=== PROBLEM DETAILS ===
Only the lines below starting at the one that contains "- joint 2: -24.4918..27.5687" and ending at the one that contains "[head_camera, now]" are to be reproduced, exactly and with both ends kept.

-------

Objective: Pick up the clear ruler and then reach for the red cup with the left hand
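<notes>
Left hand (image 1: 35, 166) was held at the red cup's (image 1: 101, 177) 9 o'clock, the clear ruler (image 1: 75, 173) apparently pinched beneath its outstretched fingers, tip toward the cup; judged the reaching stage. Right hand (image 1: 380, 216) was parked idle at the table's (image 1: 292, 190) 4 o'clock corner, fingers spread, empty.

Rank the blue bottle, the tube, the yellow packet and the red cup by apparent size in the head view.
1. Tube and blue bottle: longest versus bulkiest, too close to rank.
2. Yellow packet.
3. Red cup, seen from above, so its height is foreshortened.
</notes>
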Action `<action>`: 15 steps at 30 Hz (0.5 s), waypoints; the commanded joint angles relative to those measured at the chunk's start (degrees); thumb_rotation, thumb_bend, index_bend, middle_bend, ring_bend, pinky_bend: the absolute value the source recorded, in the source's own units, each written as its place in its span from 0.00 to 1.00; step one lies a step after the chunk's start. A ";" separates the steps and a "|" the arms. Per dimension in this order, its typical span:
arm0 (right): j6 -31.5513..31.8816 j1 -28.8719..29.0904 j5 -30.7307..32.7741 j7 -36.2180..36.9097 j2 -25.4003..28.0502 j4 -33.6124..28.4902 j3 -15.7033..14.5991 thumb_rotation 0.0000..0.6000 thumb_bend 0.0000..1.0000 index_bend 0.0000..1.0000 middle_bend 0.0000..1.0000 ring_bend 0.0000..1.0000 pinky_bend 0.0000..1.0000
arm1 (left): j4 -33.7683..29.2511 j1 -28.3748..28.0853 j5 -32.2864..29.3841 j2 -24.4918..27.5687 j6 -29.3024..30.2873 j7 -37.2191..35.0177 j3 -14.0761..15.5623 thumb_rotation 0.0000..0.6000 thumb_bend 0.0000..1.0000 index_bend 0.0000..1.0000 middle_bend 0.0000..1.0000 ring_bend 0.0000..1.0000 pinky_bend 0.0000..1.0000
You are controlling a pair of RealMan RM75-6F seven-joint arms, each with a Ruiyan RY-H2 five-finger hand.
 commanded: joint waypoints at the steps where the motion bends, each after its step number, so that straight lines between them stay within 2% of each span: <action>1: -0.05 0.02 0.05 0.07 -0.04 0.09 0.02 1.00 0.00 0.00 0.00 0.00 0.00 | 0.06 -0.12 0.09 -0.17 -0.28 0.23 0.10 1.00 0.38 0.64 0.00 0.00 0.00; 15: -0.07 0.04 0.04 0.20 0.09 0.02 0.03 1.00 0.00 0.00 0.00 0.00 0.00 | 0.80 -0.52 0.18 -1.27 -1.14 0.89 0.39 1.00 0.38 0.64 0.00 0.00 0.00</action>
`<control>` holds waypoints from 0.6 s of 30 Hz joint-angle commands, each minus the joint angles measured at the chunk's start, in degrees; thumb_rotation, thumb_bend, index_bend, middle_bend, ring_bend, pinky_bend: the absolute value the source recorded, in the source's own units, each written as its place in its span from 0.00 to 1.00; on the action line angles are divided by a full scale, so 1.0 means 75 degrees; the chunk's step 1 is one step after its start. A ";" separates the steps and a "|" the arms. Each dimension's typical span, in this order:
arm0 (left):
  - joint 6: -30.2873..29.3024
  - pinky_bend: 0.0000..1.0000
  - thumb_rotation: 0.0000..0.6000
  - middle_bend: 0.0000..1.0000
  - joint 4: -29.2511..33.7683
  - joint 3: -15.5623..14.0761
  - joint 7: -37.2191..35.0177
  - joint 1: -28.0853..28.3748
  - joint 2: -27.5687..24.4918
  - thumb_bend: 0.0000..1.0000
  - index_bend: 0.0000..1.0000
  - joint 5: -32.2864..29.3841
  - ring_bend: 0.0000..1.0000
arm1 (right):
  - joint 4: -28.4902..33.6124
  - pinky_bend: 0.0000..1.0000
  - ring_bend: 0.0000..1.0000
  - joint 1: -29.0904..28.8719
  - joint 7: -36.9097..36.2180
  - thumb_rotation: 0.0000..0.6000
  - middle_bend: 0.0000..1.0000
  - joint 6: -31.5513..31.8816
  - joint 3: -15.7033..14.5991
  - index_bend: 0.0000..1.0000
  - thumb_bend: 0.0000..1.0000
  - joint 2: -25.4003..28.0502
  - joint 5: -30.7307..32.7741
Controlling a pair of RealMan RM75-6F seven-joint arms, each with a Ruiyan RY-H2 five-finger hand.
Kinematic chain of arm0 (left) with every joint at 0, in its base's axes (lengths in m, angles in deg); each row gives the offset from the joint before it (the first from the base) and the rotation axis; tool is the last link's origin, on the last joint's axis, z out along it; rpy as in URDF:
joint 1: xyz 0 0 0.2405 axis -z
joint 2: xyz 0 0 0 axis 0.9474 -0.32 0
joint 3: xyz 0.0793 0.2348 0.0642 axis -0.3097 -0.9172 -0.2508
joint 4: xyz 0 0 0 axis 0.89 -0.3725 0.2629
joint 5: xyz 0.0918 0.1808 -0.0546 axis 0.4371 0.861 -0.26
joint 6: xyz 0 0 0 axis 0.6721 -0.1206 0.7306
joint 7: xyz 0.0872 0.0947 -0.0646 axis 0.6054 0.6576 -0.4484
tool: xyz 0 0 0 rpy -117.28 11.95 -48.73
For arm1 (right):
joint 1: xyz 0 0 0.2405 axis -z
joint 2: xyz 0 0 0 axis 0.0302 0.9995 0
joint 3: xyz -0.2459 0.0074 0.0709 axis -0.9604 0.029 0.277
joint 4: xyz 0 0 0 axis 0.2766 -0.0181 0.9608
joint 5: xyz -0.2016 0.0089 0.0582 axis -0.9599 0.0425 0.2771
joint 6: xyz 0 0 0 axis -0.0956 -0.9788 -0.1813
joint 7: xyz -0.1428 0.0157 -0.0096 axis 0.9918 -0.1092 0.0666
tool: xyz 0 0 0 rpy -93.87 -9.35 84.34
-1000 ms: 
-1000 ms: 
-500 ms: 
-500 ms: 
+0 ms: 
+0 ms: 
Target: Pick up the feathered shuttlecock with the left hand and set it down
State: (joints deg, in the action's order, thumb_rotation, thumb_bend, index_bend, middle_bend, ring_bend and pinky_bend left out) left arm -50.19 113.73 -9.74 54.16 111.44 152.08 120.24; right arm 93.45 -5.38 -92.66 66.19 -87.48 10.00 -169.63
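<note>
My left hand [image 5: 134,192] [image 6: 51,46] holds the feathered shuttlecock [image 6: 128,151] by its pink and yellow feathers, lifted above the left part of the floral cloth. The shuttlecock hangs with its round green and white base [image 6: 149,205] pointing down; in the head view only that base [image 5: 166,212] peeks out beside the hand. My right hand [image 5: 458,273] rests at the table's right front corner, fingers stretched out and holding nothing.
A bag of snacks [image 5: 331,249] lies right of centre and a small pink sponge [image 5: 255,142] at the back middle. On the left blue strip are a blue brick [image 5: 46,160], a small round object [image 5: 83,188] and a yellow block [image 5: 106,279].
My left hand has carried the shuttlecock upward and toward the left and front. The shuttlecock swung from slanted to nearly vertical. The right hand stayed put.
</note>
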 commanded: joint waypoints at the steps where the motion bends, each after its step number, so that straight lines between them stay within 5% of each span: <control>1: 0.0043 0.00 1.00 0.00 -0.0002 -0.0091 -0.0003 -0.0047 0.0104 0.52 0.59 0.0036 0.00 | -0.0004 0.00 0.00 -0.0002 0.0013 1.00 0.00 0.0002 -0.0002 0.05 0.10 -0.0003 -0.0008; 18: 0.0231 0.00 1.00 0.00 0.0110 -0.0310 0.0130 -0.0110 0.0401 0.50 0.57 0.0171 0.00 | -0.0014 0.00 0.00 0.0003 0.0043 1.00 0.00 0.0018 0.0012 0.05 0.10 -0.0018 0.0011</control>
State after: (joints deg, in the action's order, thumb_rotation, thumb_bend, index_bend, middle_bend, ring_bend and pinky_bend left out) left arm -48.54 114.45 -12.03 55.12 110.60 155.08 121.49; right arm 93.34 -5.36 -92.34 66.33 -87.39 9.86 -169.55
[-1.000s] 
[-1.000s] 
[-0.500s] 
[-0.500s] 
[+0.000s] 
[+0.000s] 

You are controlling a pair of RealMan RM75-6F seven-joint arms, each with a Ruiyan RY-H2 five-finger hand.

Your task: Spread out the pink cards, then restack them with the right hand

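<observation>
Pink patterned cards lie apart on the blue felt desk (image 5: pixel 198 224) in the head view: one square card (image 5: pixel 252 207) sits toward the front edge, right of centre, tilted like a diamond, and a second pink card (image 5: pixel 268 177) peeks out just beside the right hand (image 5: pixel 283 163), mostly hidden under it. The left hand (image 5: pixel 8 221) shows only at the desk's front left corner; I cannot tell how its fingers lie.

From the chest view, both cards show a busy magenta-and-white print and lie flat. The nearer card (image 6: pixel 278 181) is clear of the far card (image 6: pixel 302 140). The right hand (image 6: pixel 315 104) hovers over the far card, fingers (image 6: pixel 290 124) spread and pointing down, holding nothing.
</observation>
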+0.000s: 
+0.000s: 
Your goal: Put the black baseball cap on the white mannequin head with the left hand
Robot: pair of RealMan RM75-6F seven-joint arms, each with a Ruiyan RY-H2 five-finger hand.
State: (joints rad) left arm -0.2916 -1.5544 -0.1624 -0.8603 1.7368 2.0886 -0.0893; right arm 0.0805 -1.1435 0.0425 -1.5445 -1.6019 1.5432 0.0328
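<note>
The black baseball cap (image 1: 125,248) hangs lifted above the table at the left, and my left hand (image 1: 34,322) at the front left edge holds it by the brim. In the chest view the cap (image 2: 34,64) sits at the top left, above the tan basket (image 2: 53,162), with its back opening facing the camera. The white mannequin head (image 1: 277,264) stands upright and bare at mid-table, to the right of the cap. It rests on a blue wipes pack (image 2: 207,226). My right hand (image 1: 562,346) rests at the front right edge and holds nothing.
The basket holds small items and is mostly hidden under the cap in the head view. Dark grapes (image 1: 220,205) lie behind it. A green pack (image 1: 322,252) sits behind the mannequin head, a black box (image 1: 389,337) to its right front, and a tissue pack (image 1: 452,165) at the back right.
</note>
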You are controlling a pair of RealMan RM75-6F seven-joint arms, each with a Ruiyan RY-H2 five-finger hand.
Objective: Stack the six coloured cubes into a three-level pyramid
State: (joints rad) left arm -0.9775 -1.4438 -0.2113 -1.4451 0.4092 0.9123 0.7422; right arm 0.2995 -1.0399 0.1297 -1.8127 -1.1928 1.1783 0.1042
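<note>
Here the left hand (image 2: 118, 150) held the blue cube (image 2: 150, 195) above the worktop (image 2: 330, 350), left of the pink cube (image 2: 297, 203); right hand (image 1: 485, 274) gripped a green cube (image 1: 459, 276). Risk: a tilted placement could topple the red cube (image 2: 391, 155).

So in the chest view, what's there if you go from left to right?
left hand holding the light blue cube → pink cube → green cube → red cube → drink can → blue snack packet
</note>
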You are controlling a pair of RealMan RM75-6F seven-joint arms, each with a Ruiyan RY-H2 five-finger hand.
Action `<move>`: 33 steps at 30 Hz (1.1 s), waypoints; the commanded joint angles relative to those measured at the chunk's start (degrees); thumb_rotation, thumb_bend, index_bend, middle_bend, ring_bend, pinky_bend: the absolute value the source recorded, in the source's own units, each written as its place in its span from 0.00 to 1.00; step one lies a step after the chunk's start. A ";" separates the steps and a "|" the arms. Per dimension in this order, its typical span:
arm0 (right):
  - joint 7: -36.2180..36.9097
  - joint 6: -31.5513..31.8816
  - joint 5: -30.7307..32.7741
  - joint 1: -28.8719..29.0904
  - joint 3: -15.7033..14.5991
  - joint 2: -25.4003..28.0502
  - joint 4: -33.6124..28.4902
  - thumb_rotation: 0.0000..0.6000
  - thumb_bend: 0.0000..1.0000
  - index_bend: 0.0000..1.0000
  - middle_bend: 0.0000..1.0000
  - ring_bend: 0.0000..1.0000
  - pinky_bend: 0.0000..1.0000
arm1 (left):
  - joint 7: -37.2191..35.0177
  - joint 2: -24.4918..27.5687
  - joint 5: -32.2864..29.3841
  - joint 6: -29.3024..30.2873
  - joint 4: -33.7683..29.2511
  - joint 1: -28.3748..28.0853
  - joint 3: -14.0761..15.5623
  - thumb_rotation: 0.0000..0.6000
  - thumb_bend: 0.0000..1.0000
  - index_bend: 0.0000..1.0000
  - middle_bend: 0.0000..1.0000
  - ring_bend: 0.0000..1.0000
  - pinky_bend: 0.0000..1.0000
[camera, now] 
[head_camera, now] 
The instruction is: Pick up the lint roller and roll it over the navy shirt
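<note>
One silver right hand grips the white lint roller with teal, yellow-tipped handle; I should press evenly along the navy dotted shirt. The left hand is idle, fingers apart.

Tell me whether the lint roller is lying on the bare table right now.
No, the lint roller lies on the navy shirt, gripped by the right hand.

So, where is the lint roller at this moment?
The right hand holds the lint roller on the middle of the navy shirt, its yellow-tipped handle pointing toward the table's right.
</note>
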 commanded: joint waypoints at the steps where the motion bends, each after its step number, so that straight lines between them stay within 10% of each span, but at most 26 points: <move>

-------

=== RESULT OF THE TASK ===
  - joint 2: -24.4918..27.5687
  - joint 5: -32.2864..29.3841
  - joint 6: -29.3024..30.2873
  - joint 4: -33.7683..29.2511
  - joint 1: -28.3748..28.0853
  - joint 3: -14.0761..15.5623
  - thumb_rotation: 0.0000..0.6000
  - thumb_bend: 0.0000..1.0000
  - index_bend: 0.0000..1.0000
  - middle_bend: 0.0000..1.0000
  - ring_bend: 0.0000..1.0000
  - pinky_bend: 0.0000..1.0000
[camera, now] 
[head_camera, now] 

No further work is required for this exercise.